### WHAT IS REQUIRED
Your task is to copy the lines from the line containing "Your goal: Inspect" through the end of the listing below, both included, without any pictures.

### DATA SEGMENT
# # #

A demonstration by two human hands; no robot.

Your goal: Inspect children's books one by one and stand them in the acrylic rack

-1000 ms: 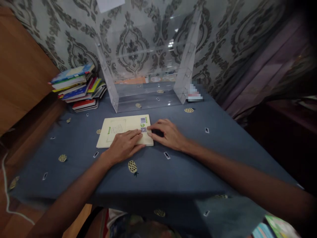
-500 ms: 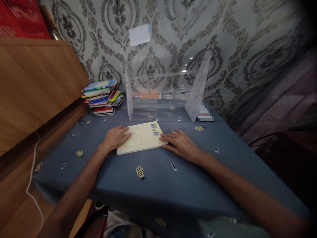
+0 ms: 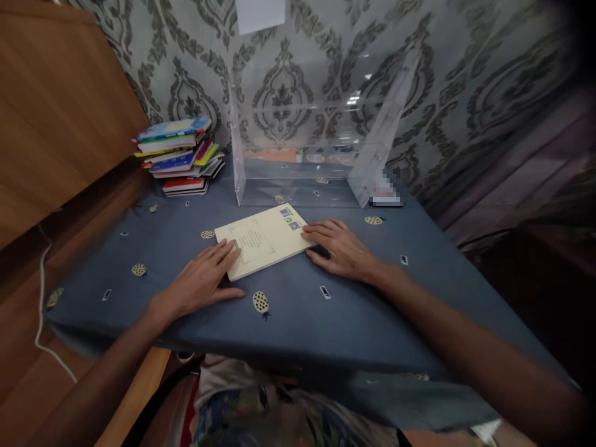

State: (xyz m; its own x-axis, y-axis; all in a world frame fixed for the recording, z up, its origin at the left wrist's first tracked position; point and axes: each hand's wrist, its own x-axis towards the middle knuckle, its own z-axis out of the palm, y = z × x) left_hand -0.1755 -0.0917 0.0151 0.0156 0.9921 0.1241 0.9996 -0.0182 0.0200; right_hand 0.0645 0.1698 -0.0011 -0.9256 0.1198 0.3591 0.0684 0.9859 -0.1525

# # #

### RESPONSE
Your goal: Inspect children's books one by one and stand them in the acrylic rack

-1000 ms: 
-500 ms: 
+0 ms: 

State: (xyz m; its own x-axis, y-axis; all in a world frame fixed for the recording, z up, its origin at the left wrist's first tracked position; point and axes: each hand's wrist, its own x-axis towards the middle knuckle, its own z-axis out of the palm, y = z × x) left_hand -0.1755 -0.0917 0.0151 0.0156 0.9921 0.1241 0.9996 -0.0182 0.0200; right_hand 0.0645 0.1698 -0.0011 -0.9256 0.1198 0.3591 0.0684 0.9859 -0.1525

No other output is expected for this exercise.